Your task: From the entries below, copy exactly the lines from the one that contains "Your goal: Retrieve" through the one that contains "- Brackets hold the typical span", both included, and only those.

Exercise material:
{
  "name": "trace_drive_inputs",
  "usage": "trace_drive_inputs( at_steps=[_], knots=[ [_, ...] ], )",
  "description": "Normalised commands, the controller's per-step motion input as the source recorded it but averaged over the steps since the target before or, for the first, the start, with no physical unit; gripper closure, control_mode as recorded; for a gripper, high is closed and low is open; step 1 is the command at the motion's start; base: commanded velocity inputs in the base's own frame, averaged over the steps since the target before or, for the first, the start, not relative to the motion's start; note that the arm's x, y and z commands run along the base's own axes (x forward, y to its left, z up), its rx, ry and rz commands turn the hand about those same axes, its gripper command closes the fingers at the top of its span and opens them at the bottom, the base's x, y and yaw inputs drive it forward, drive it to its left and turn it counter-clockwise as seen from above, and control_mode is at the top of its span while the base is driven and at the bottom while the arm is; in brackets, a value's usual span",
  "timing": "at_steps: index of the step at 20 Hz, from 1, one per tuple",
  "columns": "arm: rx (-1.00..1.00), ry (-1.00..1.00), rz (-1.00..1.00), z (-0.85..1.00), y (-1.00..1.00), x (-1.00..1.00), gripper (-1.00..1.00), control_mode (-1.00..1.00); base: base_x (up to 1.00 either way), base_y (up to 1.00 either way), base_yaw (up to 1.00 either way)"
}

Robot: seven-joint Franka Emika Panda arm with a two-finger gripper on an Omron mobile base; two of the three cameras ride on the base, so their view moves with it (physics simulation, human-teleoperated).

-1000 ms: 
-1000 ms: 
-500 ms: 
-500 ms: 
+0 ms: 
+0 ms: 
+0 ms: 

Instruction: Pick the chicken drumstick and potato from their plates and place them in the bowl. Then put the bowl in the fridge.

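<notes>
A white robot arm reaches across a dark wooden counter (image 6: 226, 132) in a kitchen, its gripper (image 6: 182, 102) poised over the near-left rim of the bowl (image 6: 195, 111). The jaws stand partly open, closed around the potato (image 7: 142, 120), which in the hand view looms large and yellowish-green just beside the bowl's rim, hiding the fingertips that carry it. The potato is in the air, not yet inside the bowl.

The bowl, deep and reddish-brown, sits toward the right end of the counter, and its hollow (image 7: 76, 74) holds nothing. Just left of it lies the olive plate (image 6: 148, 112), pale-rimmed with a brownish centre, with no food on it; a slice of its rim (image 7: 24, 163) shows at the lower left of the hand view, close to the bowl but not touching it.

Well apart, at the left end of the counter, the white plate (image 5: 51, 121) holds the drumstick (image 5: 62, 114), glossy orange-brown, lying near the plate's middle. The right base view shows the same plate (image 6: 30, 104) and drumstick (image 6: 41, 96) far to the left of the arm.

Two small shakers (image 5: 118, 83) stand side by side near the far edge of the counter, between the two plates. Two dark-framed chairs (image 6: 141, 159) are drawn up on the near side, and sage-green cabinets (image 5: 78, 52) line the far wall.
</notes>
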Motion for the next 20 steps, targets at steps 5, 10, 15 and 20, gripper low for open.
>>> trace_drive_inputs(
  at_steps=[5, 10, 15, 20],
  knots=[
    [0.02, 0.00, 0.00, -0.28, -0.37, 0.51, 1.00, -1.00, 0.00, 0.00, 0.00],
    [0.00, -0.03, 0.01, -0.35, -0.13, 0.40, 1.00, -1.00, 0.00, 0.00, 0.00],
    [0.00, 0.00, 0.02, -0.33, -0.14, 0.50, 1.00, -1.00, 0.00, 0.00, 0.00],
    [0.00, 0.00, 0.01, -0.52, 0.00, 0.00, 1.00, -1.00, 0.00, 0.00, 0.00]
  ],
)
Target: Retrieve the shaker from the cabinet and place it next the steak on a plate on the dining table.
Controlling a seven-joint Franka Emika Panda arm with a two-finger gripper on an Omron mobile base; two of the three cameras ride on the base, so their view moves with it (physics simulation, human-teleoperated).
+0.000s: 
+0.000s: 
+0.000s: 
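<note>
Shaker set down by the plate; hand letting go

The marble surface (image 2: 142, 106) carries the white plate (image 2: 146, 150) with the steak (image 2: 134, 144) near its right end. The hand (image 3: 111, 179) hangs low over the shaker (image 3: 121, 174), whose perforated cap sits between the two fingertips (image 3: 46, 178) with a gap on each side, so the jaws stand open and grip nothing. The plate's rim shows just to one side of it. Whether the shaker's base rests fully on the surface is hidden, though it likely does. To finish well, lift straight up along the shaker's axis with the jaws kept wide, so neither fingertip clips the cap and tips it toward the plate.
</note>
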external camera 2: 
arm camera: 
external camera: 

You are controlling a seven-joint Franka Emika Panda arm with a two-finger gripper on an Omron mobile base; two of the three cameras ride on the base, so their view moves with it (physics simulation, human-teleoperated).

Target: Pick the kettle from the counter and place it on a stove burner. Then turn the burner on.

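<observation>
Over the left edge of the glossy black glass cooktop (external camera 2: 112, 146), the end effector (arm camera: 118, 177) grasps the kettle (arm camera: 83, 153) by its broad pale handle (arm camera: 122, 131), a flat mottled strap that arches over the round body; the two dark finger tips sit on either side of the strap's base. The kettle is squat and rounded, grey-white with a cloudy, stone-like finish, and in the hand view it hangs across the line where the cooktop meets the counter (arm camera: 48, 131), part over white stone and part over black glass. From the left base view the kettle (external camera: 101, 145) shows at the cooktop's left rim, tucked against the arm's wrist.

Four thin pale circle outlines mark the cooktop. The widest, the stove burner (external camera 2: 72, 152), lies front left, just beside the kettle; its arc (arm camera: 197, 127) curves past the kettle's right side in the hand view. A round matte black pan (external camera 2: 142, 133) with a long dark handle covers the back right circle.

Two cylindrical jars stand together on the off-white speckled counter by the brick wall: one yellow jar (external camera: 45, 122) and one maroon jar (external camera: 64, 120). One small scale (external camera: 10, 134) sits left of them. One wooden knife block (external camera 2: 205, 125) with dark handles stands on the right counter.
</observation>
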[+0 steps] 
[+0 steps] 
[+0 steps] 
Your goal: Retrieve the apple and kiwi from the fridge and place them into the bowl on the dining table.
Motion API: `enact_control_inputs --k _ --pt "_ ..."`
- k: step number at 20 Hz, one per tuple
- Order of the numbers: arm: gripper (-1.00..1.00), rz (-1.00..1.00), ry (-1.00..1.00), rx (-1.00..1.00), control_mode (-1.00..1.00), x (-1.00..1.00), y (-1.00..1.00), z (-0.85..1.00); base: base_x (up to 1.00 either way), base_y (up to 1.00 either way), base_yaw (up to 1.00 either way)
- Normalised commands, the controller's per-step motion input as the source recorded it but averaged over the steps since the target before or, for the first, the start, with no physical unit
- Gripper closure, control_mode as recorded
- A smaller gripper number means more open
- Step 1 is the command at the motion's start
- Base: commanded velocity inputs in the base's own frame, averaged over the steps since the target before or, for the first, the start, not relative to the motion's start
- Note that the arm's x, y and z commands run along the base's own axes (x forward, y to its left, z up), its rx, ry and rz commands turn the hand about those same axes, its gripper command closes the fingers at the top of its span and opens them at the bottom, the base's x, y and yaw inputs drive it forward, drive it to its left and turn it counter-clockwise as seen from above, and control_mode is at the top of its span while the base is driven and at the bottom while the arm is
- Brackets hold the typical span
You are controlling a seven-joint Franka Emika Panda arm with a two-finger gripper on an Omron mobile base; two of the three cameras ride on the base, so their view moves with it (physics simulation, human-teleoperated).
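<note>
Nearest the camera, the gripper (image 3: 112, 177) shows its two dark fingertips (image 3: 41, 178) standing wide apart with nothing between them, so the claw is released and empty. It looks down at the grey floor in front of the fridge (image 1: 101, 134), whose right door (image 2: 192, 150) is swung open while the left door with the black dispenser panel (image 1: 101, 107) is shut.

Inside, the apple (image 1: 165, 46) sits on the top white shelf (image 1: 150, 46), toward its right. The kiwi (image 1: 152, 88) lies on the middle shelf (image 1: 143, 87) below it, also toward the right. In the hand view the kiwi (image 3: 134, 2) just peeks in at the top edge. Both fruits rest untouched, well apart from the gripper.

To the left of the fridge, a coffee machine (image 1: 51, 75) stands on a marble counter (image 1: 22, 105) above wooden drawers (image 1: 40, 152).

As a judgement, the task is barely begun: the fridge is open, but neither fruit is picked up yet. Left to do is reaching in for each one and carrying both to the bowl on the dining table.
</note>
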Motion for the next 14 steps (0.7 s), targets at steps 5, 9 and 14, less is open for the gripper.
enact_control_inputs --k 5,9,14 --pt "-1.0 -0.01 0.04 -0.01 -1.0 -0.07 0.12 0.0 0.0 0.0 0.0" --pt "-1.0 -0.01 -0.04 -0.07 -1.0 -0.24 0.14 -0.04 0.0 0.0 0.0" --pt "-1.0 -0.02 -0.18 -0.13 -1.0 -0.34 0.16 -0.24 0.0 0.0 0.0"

Final answer:
Your goal: Retrieve the apple and kiwi from the fridge and place them into the bowl on the dining table.
Motion API: `enact_control_inputs --k _ --pt "_ ..."`
- k: step number at 20 Hz, one per tuple
- Order of the numbers: arm: gripper (-1.00..1.00), rz (-1.00..1.00), ry (-1.00..1.00), rx (-1.00..1.00), control_mode (-1.00..1.00), x (-1.00..1.00), y (-1.00..1.00), z (-0.85..1.00); base: base_x (up to 1.00 either way), base_y (up to 1.00 either way), base_yaw (up to 1.00 either way)
- Normalised commands, the controller's per-step motion input as the source recorded it but averaged over the steps since the target before or, for the first, the start, with no physical unit
- Gripper closure, control_mode as recorded
- A smaller gripper number means more open
- Step 1 is the command at the motion's start
- Base: commanded velocity inputs in the base's own frame, averaged over the steps since the target before or, for the first, the start, not relative to the motion's start
- Note that the arm's x, y and z commands run along the base's own axes (x forward, y to its left, z up), its rx, ry and rz commands turn the hand about those same axes, its gripper command closes the fingers at the top of its span and opens them at the bottom, the base's x, y and yaw inputs drive it forward, drive it to its left and turn it counter-clockwise as seen from above, and control_mode is at the top of its span while the base is driven and at the bottom while the arm is
- Brackets hold the typical span

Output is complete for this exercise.